ICE is posting notices in its facilities telling parents that are trying to locate their children to call 1-800-203-7001. However many parents have reported that when they try to call that number, they have either been unable to get through, or were told they will receive a call back. Some have also reported not being able to make phone calls easily from the detention facilities where they are being held, further complicating the process of trying to reach their children, many of whom are being shuttled through shelters thousands of miles away.

Immigration attorneys also say many of the separated families are applying for asylum, a process which can take several months. DHS has not provided a detailed plan for how and when asylum seekers will be reunified.

The statement from DHS came three days after President Trump signed an executive order halting the practice of family separation, and ahead of a planned vote on comprehensive immigration legislation this week in the House.

On Sunday, in a pair of tweets, Trump signaled he would like to do away with due process for immigrants who entered into the U.S. illegally.

"We cannot allow all of these people to invade our Country," Trump wrote. "When somebody comes in, we must immediately, with no Judges or Court Cases, bring them back from where they came. Our system is a mockery to good immigration policy and Law and Order. Most children come without parents."

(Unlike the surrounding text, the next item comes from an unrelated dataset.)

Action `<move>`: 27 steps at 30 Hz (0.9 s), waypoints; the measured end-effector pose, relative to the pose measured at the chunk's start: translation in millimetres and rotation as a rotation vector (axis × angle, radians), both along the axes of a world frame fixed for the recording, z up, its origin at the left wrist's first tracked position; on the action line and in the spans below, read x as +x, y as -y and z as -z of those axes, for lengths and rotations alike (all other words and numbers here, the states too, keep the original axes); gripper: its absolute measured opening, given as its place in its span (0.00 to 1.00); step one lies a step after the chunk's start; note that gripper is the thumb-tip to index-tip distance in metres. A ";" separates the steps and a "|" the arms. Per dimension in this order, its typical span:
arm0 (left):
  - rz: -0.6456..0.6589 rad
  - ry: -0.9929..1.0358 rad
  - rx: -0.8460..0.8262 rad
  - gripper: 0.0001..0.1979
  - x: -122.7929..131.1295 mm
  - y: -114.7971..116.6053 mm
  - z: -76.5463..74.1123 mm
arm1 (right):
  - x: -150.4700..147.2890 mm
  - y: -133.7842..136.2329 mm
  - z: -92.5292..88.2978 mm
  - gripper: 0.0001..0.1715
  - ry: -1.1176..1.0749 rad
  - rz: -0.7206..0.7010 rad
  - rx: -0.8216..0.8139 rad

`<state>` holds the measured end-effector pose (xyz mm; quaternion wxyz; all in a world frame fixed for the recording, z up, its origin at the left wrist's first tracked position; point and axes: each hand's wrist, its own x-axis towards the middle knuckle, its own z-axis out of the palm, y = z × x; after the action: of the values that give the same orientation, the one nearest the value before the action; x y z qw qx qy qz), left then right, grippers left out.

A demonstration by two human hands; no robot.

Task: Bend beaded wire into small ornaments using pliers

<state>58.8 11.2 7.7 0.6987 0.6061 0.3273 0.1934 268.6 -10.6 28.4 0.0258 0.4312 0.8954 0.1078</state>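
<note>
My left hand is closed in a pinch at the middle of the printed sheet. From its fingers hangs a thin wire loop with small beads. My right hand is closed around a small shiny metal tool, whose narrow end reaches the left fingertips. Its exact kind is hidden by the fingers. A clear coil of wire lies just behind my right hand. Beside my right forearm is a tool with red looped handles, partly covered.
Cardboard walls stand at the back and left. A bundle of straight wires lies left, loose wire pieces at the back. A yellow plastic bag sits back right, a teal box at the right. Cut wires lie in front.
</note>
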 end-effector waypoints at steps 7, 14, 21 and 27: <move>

The president continued in a second tweet, "Our Immigration policy, laughed at all over the world, is very unfair to all of those people who have gone through the system legally and are waiting on line for years! Immigration must be based on merit — we need people who will help to Make America Great Again!"

On Sunday, the ACLU released a statement condemning the president's tweets.

"What President Trump has suggested here is both illegal and unconstitutional," Omar Jadwat, director of the ACLU's Immigrants Rights Project, said in the statement. "Any official who has sworn an oath to uphold the Constitution and laws should disavow it unequivocally."